[Work instruction]:
From the first line of the material below to the line containing "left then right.", repeat every line exactly and add nothing.
****************************************
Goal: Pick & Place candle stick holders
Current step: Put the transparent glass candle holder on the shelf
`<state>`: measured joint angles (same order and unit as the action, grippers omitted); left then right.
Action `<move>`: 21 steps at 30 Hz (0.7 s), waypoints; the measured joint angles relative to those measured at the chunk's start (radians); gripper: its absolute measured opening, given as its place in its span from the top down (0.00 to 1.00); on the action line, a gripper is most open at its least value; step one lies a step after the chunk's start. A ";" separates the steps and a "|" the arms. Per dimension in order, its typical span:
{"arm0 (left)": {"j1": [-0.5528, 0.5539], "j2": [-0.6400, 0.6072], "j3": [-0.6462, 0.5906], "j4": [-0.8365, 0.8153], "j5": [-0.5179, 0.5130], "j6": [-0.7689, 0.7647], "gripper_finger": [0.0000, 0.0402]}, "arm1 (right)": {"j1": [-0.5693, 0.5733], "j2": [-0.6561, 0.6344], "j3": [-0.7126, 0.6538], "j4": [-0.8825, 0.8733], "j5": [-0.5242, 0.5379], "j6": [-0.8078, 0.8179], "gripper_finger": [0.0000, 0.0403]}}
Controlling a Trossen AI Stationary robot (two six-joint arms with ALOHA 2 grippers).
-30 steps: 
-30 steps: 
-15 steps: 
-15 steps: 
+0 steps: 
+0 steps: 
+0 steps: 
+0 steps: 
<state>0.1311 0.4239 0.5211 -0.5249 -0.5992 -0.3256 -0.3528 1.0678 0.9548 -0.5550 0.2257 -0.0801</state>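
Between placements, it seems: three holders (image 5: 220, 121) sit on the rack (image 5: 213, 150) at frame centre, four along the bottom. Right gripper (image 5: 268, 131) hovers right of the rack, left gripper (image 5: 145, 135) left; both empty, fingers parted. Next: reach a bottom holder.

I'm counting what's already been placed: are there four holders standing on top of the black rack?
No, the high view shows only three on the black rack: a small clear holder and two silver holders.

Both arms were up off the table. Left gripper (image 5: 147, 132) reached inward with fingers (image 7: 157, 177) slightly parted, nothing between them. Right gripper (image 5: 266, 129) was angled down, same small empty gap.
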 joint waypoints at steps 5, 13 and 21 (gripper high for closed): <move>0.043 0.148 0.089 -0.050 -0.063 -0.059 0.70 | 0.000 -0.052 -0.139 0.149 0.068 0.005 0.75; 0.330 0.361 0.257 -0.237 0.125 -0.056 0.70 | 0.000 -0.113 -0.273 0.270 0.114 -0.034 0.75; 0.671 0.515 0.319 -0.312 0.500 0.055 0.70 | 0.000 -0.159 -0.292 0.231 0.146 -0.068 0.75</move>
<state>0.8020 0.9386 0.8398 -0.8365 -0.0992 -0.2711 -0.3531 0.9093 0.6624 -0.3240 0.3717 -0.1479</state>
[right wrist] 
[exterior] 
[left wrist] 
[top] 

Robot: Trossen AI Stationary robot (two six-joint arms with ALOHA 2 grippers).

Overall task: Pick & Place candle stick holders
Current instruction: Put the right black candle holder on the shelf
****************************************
[Output of the task]:
Goal: Pick & Place candle stick holders
Current step: Put the transparent glass candle holder on the shelf
`<state>`: measured joint angles (same order and unit as the action, grippers omitted); left then right.

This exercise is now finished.